EXERCISE>
Retype exactly the lines of the listing below from the one with "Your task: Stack" through the last, both included, and leave every picture out.

DATA SEGMENT>
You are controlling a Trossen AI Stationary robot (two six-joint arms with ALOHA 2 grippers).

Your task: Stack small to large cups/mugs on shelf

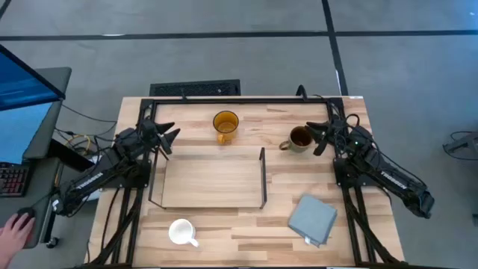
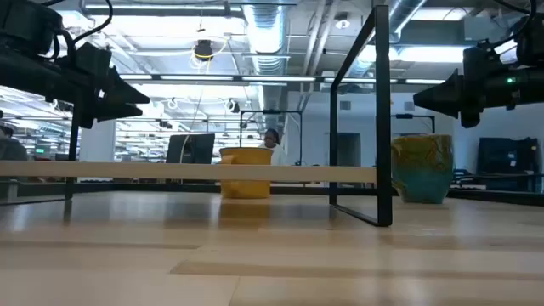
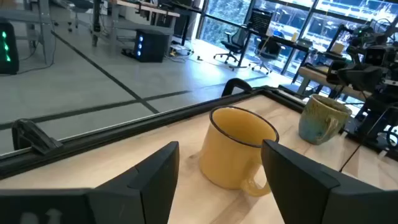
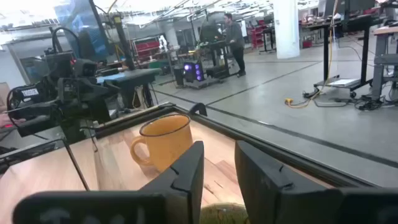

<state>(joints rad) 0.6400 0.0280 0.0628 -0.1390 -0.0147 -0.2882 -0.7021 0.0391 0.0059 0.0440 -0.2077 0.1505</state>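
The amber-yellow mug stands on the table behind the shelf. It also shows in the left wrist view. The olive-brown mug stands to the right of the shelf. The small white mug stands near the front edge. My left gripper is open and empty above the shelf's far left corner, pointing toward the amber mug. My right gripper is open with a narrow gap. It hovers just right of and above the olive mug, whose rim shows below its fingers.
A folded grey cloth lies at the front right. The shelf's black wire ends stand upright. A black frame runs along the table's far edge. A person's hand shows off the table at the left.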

RESPONSE>
Your task: Stack small to large cups/mugs on shelf


<state>(joints rad) 0.6400 0.0280 0.0628 -0.1390 -0.0147 -0.2882 -0.7021 0.0391 0.0059 0.0440 -0.2077 0.1505</state>
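The amber-yellow mug stands on the table behind the shelf. It also shows in the left wrist view. The olive-brown mug stands to the right of the shelf. The small white mug stands near the front edge. My left gripper is open and empty above the shelf's far left corner, pointing toward the amber mug. My right gripper is open with a narrow gap. It hovers just right of and above the olive mug, whose rim shows below its fingers.
A folded grey cloth lies at the front right. The shelf's black wire ends stand upright. A black frame runs along the table's far edge. A person's hand shows off the table at the left.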

No additional lines are needed for this answer.